## WHAT THE TASK REQUIRES:
Exactly as written, return all the data, leaving its pictures behind.

## DATASET SECTION:
[Start of section]
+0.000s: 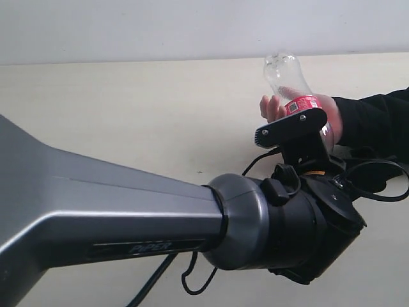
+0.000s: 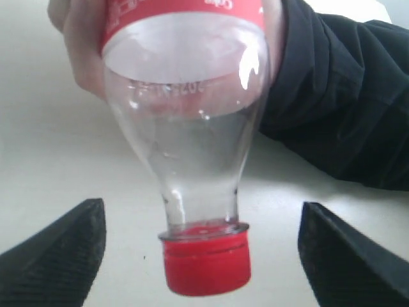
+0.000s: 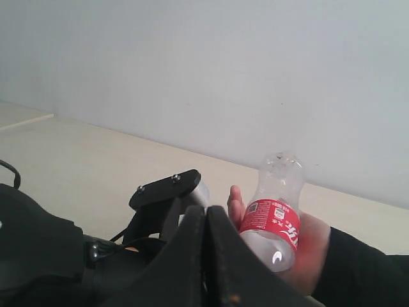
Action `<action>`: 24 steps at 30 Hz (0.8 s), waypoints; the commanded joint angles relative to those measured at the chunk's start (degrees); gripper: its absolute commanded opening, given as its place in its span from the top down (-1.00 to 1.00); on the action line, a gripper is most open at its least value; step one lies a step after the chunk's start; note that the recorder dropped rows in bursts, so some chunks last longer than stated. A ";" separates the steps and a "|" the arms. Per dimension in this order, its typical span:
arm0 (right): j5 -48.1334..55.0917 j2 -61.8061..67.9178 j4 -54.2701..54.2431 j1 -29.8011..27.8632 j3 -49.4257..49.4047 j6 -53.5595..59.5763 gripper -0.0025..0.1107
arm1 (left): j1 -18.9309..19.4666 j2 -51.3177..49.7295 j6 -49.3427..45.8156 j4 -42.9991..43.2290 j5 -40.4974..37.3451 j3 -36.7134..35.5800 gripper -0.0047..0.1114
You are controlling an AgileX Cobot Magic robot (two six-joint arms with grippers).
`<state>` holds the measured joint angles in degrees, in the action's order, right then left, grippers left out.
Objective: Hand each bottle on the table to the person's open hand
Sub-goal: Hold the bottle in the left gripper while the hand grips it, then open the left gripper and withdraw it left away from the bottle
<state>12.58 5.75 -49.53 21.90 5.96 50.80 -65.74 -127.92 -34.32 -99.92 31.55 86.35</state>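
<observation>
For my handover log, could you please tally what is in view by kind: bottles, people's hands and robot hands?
Bottles: 1, the red-labelled bottle
People's hands: 1, the person's hand
Robot hands: 2, the left hand and the right hand
Total: 4

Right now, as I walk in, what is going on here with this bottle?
A person's hand holds a clear bottle with a red label over the table. The left end effector is open, its fingers on either side of the red cap and not touching it. The right end effector is shut and holds nothing.
</observation>
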 commanded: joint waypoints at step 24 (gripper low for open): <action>0.06 -0.34 -0.16 0.11 -0.16 0.05 0.96 | 0.13 6.81 -6.25 -0.02 -0.29 0.23 -0.45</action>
<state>12.58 5.75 -49.53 21.90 5.96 50.80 -65.74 -122.70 -38.67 -99.92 31.00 86.35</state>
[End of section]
## COMPLETED TASK:
+0.000s: 
+0.000s: 
+0.000s: 
Action `<action>`: 24 steps at 30 Hz (0.8 s), waypoints; the commanded joint angles relative to those measured at the chunk's start (degrees); gripper: its absolute commanded opening, given as its place in its span from the top down (-1.00 to 1.00); on the action line, a gripper is most open at its least value; step one lies a step after the chunk's start; note that the recorder dropped rows in bursts, so some chunks last longer than stated. A ";" separates the steps and a "|" the arms. Per dimension in this order, its typical span:
arm0 (right): j5 -48.1334..55.0917 j2 -61.8061..67.9178 j4 -54.2701..54.2431 j1 -29.8011..27.8632 j3 -49.4257..49.4047 j6 -53.5595..59.5763 gripper -0.0025..0.1107
arm1 (left): j1 -18.9309..19.4666 j2 -51.3177..49.7295 j6 -49.3427..45.8156 j4 -42.9991..43.2290 j5 -40.4974..37.3451 j3 -36.7134..35.5800 gripper -0.0047..0.1114
You are controlling an AgileX Cobot Magic robot (two six-joint arms with grippers).
`<state>` holds the measured joint angles in degrees, in the action's order, right then left, grippers left out.
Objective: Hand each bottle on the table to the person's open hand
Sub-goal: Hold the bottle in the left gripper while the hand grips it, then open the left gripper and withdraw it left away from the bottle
<state>12.58 5.75 -49.53 21.90 5.96 50.80 -65.74 -127.92 -34.32 -99.92 31.55 86.35</state>
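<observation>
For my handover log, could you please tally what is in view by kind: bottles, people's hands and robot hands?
Bottles: 1, the red-labelled bottle
People's hands: 1, the person's hand
Robot hands: 2, the left hand and the right hand
Total: 4

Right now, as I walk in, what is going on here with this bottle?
A person's hand holds a clear bottle with a red label over the table. The left end effector is open, its fingers on either side of the red cap and not touching it. The right end effector is shut and holds nothing.
</observation>
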 commanded: joint waypoints at step 24 (gripper low for open): <action>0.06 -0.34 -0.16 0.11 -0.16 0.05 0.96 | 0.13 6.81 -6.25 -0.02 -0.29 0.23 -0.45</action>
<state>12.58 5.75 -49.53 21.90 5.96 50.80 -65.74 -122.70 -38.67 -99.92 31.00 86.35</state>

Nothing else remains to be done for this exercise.